‘Replicator #1’ Comic Review
“Replicator” begins with a fascinating narration about a mysterious disease called “The Red Death.” This opening is especially immersive as the panels are not over-written. Writer/creator Robert Arnold provides exposition using simple sentences with only the most necessary information. Arnold should be applauded because he effectively allows the artist Armin Ozdic to tell the story visually. Too often inexperienced writers feel the need to fill the panels with words, but Arnold trusts his readers to put the pieces together.
Unfortunately, there are moments that the writer relies too heavily on the reader’s ability to put the pieces together. When we are introduced to the characters for instance, the writing becomes confusing since the characters are not established in earlier panels. There is a scene in which a mysterious assassin attacks multiple soldiers and suddenly a shirtless frenemy of the assassin appears. This shirtless character completely takes away from the exciting presence of the assassin.
Perhaps Arnold and Ozdic want to save the assassin’s awesome power for upcoming issues. However, I think she should have been present throughout. In fact, she could have replaced some extra villainous characters that randomly appear at the end.
Therein lies the problem with the story so far.

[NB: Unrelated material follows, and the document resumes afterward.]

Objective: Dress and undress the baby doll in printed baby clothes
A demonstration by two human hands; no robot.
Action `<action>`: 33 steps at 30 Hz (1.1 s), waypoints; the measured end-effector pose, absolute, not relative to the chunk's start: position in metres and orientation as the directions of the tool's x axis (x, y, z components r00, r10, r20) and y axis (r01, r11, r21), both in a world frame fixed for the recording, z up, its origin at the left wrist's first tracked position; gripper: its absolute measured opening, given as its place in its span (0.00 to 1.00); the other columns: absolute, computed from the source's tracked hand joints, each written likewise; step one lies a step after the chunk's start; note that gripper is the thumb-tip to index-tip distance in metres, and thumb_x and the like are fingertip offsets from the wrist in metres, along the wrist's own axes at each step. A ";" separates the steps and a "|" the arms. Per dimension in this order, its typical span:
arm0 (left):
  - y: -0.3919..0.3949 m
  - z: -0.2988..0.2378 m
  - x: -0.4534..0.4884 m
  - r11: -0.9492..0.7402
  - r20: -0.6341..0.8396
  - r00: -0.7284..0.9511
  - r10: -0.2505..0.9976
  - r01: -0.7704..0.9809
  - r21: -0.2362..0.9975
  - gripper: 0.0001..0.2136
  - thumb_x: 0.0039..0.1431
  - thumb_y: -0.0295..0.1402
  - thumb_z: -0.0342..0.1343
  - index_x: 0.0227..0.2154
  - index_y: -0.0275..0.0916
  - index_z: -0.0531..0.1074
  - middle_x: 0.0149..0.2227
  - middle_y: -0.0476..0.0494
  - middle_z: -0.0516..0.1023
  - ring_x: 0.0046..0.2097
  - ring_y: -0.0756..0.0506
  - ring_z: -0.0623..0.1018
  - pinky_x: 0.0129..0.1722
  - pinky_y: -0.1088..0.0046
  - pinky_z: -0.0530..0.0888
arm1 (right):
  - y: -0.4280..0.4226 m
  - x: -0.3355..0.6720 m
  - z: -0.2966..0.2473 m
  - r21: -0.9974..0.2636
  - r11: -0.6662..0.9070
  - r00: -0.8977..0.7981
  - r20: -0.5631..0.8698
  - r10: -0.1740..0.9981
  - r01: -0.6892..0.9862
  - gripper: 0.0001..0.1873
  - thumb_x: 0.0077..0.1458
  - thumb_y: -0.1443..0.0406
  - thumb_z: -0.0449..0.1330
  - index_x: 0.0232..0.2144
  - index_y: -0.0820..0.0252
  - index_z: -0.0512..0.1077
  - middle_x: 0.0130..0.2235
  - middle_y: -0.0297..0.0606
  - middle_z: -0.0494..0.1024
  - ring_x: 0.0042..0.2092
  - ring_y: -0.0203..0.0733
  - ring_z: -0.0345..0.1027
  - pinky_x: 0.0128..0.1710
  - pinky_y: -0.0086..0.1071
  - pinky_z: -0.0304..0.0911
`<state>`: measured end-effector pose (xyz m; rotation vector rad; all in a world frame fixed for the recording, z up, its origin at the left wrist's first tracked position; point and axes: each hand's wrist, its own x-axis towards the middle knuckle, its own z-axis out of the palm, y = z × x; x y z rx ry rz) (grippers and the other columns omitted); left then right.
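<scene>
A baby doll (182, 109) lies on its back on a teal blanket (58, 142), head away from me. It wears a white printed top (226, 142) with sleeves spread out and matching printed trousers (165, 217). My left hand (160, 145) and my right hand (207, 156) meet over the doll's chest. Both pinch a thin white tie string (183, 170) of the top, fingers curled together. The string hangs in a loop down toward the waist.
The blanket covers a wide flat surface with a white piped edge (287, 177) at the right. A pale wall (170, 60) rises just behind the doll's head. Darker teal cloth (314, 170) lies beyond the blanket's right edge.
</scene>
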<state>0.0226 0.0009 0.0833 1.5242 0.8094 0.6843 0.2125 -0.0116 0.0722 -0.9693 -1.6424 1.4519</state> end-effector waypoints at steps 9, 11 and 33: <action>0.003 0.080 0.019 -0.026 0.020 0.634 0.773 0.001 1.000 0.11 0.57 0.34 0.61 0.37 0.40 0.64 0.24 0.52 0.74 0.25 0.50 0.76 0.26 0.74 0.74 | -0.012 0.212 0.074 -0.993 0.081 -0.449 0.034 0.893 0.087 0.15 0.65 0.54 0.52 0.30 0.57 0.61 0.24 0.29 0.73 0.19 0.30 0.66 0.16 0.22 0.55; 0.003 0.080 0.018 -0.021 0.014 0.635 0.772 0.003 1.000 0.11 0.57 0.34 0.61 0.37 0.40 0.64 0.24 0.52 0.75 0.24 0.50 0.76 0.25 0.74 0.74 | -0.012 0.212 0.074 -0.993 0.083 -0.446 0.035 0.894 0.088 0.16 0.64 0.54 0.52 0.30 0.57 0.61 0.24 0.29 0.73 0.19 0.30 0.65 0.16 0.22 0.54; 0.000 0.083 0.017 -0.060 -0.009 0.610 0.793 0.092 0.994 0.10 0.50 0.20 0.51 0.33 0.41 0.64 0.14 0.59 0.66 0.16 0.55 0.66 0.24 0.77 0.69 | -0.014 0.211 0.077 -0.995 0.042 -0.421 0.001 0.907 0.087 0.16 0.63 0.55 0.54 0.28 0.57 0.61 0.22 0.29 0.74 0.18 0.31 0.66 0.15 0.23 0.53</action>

Too much of the comic is a mystery, there are too many characters, and sometimes the dialogue is underwritten. Honestly, I couldn’t help but think there were missing panels throughout the comic. There is a moment in which the main character, Ryker, is admiring his girlfriend or wife’s accomplishments at an important presentation then the story cuts to him talking to a friend of his. It’s abrupt and confusing. Plus, it takes away from the woman’s accomplishment.
I don’t think Arnold and Ozdic meant to do this, but it is odd that the two main female characters are somewhat forgotten. I hope they remedy this in the future. And this comic definitely deserves a future regardless of the need for more attention to visual continuity. The concept is interesting, the mysteries are intriguing, and the art is impressive. “Replicator” is worth a read, and I hope this creative team continues with the series.